Linnéa yells when Erik tugs at her fringe. The pain makes her eyes fill with tears. He bends her neck back and looks into her eyes.

‘Aren’t you frightened?’

‘No,’ she says.

She doesn’t want to scream, but when he pulls her hair again the pain is too sharp. Suddenly, she hears Robin’s thoughts perfectly clearly.

Let this be over, just let it stop, let it stop …

‘Robin, please let me go,’ Linnéa whispers hoarsely. ‘Let go of me, please, Robin …’

She hates herself for pleading and begging. But Robin hesitates. Erik sees it, too.

He raises the baseball bat.

‘Jump in,’ he says and nods his head towards the railing of the bridge.

A white flash of lightning cuts through Anna-Karin’s dream and she sits up in bed.

She is with the fox again. He is running along the canal with all his attention focused on the bridge. Three human shapes are standing on the top of the bridge, strongly lit but still unrecognisable in the mist. The fox’s ears record their voices.

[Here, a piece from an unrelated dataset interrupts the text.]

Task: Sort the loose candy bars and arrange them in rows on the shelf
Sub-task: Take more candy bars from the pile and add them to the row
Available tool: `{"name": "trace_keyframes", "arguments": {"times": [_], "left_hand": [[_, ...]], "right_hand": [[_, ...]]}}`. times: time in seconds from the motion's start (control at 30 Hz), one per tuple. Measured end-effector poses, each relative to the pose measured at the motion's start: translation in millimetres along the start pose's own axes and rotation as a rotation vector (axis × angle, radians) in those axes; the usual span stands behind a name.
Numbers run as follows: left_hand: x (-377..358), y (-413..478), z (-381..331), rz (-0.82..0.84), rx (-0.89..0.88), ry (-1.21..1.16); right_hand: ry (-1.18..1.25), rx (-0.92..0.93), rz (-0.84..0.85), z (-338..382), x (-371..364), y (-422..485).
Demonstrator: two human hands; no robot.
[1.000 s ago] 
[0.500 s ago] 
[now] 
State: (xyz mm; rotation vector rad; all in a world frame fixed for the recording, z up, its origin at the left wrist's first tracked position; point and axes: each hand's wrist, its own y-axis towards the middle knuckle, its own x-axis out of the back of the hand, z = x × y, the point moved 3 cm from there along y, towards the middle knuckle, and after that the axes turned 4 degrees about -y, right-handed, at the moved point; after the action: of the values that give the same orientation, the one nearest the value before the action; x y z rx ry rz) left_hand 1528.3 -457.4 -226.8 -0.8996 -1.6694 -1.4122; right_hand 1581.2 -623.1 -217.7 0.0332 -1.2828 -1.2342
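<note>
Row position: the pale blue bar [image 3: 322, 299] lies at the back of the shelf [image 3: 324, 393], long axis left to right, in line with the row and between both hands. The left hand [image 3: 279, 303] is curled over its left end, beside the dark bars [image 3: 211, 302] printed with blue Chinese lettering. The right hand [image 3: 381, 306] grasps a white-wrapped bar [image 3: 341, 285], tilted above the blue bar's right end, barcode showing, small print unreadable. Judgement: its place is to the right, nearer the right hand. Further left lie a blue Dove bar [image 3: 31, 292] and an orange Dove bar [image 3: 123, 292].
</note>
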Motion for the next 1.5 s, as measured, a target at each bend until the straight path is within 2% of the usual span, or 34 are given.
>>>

‘Jump,’ one of them says and Anna-Karin instantly recognises Erik’s voice. ‘Or we’ll throw you in.’

‘Come on, I mean, seriously,’ says another voice.

Robin’s.


Come on, I mean, seriously
,’ Erik imitates him. ‘Be a man, you wimp. You hate this slag as much as I do.’

‘Let me go, Robin, please, Robin,’ Linnéa begs.

Linnéa.

Anna-Karin leaps out of bed. Police. Make an emergency call. Must stop this. She gets hold of her mobile but holds back in mid-movement. What if they trace the call? How can she explain that she can see what is happening so far away? Perhaps they won’t believe a word she says?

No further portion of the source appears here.